An event of default enables the lender to seize any collateral that has been pledged and sell it to recoup the loan.
"Occurrences that may trigger an event of default include non-repayment of a loan at maturity, breach of contract and declaration of bankruptcy.
"Event of default clauses can be included not only in loan and lease agreements, but also in business agreements such as joint ventures and partnerships. Such a clause can allow the non-defaulting parties to exit a broken agreement," it said.
1MDB president and group executive director Arul Kanda Kandasamy told Singapore's Business Times over the weekend that the remaining US$1.103 billion (RM3.91 billion) Cayman Islands funds will not be repatriated back to Malaysia.
This has triggered demands for an inquiry by Malaysian opposition lawmakers, who fear 1MDB's failure to meet its debt commitments could be a big financial risk.

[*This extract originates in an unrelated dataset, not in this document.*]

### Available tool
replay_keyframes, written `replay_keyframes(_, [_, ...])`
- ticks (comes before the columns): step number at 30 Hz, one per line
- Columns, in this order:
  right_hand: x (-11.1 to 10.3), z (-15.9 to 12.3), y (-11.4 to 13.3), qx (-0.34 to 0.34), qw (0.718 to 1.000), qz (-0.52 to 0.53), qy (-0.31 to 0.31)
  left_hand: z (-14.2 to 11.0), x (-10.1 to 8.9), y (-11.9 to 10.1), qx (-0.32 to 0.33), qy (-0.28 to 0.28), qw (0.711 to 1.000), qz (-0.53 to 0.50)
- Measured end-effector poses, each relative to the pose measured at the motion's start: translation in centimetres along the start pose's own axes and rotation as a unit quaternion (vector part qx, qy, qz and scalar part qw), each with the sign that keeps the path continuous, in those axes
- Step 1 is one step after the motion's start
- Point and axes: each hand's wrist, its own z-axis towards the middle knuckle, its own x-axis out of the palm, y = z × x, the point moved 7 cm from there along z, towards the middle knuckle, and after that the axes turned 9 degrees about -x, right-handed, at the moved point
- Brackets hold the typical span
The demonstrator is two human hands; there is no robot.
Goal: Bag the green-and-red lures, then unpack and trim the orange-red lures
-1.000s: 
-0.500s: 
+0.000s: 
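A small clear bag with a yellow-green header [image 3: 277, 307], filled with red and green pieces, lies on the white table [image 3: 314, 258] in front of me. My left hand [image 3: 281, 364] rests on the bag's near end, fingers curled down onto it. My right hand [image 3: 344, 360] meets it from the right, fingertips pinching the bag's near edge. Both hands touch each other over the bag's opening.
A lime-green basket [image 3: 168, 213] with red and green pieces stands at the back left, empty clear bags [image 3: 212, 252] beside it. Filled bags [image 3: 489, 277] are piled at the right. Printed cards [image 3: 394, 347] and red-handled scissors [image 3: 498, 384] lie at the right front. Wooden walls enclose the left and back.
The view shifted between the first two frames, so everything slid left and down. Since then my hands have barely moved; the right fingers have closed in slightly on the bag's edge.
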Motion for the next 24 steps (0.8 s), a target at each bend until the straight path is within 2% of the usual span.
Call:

News agency Reuters reported on Saturday that 1MDB called off plans to sell up to RM8.4 billion (US$2.4 billion) of Islamic bonds.
The Islamic bond or sukuk had been earmarked to raise funds for the construction of a US$3.6 billion green field 2,000 Megawatt coal-fired power plant, known as 3B, in Negri Sembilan.
"It (the sukuk issue) has been called off... they are not moving ahead with the exercise anymore," a banker familiar with the deal said, requesting anonymity as he was not authorised to speak to the media.
If the sukuk issue had gone ahead in December, as earlier planned, it would have been the biggest Islamic bond deal of 2014.
1MDB, which owns 16 power and desalination plants in six countries, has been dogged by controversy over its nearly RM42 billion debt pile and criticised for a perceived lack of transparency.
The strategic investment company was also expected to withdraw from the 3B power project, another source familiar with fund's plans said, adding that an announcement would be made soon.
1MDB declined to comment on either its sukuk plans or the power project. A spokesman for Tenaga Nasional said the company was unaware of such reports.